Tuesday, December 27, 2016

Wandering "Okies" today


I recently finished The Grapes of Wrath, one of the most difficult-to-read novels I've picked up in a long time. For me, it was a difficult book, not due to the grammar, although the way Steinbeck quotes the "English" spoken in that time is very hard to comprehend, but because I had a very personal connection with the story. In many ways the difficult journey of the Joads' was also my grandparent’s story.

With fear that my High School English teacher will see this, I admit that this was the first time I had read this classic novel. And as I read about the Dust Bowl from Steinbeck's perspective I was shocked by the amount of total devastation in that region; as well as the ways the sharecropping farmers were kicked off their land to make way for "progress." The description of the automobile drive west and the family’s hopes of a new and blessed life in California was painful to read. The terrible treatment of the "Okies" by the Californians was also appalling.



But why was it painful for me? I've read hard luck stories before; this time it was different. This time this was ‘my’ story. My mother’s family moved out from Oklahoma in the '30's, not due to the Dust Bowl but due to my grandpa's ill health. He had tuberculosis and needed to move to a drier climate. Unfortunately they picked a terrible time to move, when the ‘Joads’ and others were also on the road and seeking work in California.

As a result of reading this novel, I now have an image of my sweet, tiny grandma picking fruit, cotton, and working long hours in a cannery or the walnut house. I discovered my grandparents lived with their seven children in a two-room "house," which was actually a converted chicken coop, for nine years! My mom was the only one of the kids born in California.

Their dreams in migrating were for a better life. As I think about my family, for many of us the dream has come true. All of us are better off than my grandparents.

The dream was fulfilled, just not for the first generation.

Stories of refugees are common in our world today. Numerous people are moving from their homes to try and find a better life someplace else. Like the Joads, though, people don’t just move unless they are forced to by dire circumstances. Last June I was in Turkey about 20 miles from Aleppo, a city on the front pages of the news at the moment. While there, the group of students I was leading was able to meet with a number of Syrian refugees living in that region. We were treated to immense hospitality by these people who had fled their homes due to fighting; none of them wanted to leave, but were forced to due to outside circumstances. As I read how the Joads' maintained their humanity, even in the face of extreme dehumanization from the Californians, I was reminded of the beautiful Syrians we met in June.

As I write this, the city of Aleppo has been retaken by government forces. At the same time, a 7 year old girl in Aleppo has been tweeting her story- Bana Alabed escapes East Aleppo

Although not connected with the rebels, her home has been destroyed by government forces. Like the Joads', will her family make the move to a neighboring country to find a better life? (The link above shares how this family has been relocated to Turkey)

We’re currently in the season of Christmas, a time when Christians reflect on the birth narrative of Jesus. One of the interesting parts of Jesus story is the flight to Egypt shortly after the Magi leave. Jesus was a refugee. What if Egypt had closed their borders to immigrants and migrants? If Mary and Joseph had returned, would Jesus have been killed?

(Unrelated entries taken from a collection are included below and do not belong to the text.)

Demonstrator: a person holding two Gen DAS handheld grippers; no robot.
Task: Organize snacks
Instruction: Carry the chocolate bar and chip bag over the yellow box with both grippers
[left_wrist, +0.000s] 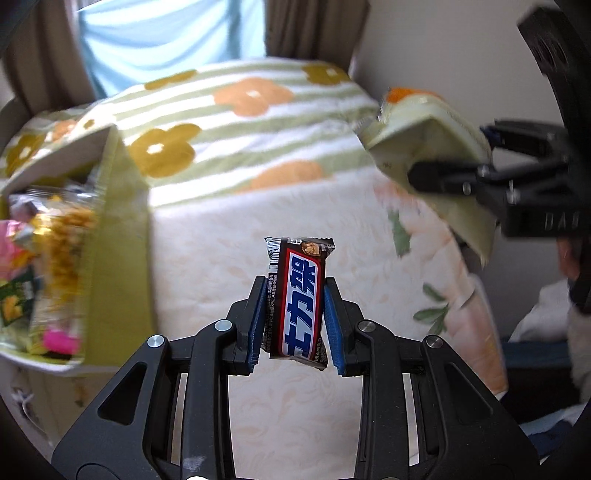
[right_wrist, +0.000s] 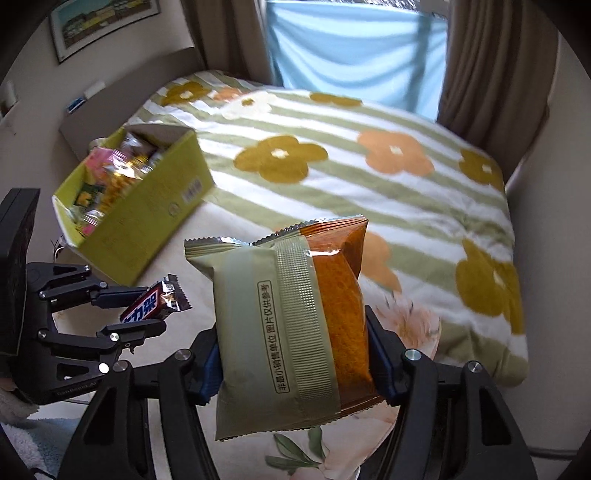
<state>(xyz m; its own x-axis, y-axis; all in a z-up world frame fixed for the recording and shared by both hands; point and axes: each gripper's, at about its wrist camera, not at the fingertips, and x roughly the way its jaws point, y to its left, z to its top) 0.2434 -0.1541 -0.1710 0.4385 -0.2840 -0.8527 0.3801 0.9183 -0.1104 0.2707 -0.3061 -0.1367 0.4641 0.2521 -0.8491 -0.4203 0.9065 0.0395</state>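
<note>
My left gripper (left_wrist: 295, 317) is shut on a brown chocolate bar (left_wrist: 299, 295) with a blue and white label and holds it upright above the bed; this gripper and bar (right_wrist: 151, 304) also show at the left of the right wrist view. My right gripper (right_wrist: 295, 354) is shut on a pale green and orange snack bag (right_wrist: 284, 332), held upright above the bed; the bag (left_wrist: 424, 147) shows at the right of the left wrist view. A yellow-green cardboard box (right_wrist: 155, 221) full of mixed snack packets lies on the bed to the left, also seen in the left wrist view (left_wrist: 110, 240).
The bed carries a green-striped flowered blanket (right_wrist: 369, 166) over a cream floral cover (left_wrist: 295, 206). A window with a blue curtain (right_wrist: 351, 48) and brown drapes lies beyond. A headboard shelf (right_wrist: 110, 96) and a framed picture (right_wrist: 99, 18) are at the far left.
</note>
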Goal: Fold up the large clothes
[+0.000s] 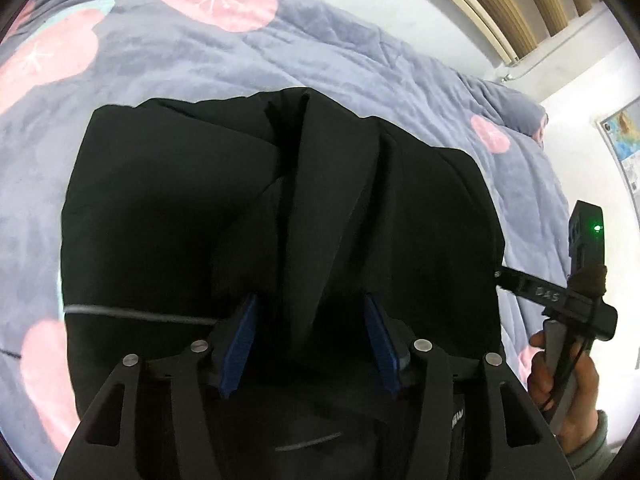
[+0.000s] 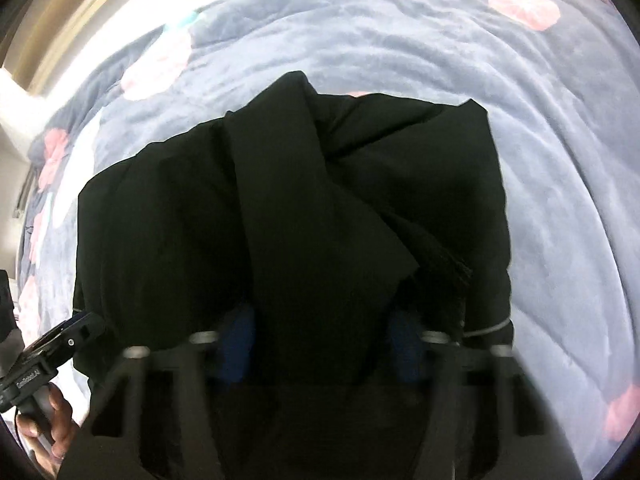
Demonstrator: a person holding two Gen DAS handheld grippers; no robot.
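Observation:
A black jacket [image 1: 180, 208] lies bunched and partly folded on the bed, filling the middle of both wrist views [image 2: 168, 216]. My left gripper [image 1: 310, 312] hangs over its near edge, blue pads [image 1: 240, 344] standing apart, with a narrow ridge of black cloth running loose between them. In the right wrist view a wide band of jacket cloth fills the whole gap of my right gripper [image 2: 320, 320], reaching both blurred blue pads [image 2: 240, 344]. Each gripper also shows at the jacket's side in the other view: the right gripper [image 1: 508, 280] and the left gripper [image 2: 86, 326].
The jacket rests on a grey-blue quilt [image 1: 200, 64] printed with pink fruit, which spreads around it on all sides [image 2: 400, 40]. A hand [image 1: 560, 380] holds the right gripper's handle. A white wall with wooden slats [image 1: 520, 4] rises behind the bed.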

13 After the wise men were gone, an angel of the Lord appeared to Joseph in a dream. “Get up! Flee to Egypt with the child and his mother,” the angel said. “Stay there until I tell you to return, because Herod is going to search for the child to kill him.”
14 That night Joseph left for Egypt with the child and Mary, his mother, 15 and they stayed there until Herod’s death.

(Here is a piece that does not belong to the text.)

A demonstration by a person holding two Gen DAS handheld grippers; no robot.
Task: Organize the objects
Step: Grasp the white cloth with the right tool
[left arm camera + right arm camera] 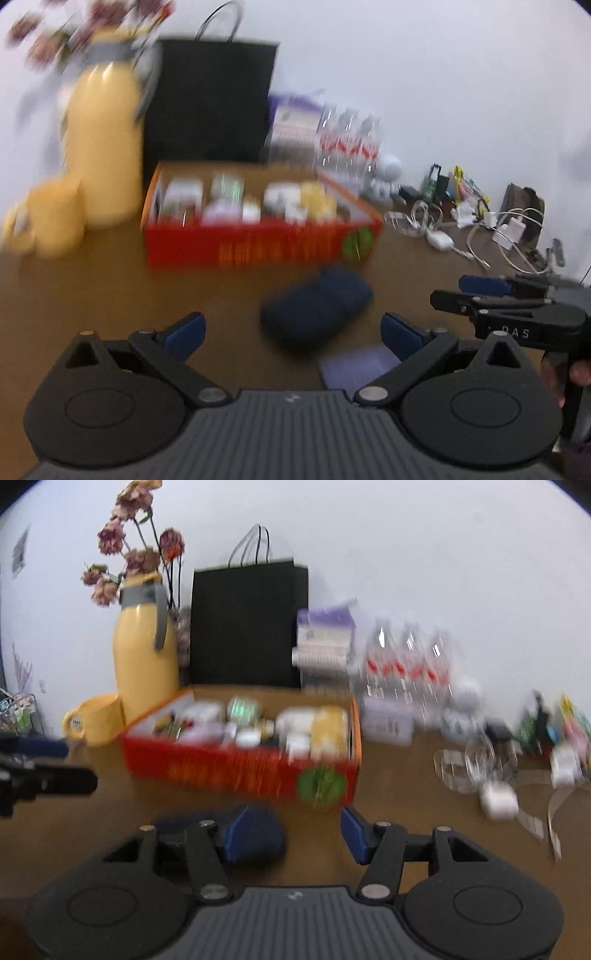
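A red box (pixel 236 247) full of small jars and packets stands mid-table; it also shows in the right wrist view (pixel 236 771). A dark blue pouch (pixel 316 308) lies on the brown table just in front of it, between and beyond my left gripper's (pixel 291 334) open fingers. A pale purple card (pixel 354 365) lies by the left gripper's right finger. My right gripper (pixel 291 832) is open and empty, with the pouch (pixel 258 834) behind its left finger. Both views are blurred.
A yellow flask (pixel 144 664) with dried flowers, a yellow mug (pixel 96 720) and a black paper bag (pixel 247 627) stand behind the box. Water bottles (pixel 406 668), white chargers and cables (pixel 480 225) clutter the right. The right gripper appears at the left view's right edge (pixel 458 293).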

Knowing my families story makes me much more sympathetic to the plight of those who experience loss and hardship right now. Knowing Syrian people who have fled, hearing their stories and their desire to return home, and knowing Jesus and his family experienced the same trauma and hardships makes me long for a world where peace is seen. What can I do? How do I keep from becoming one of the oppressors? If we stop to think about it for just a few minutes, the story of migration is the story of almost all Americans. At some point our ancestors were in the same circumstances as the fictitious Joads and the very real Syrians like Bana.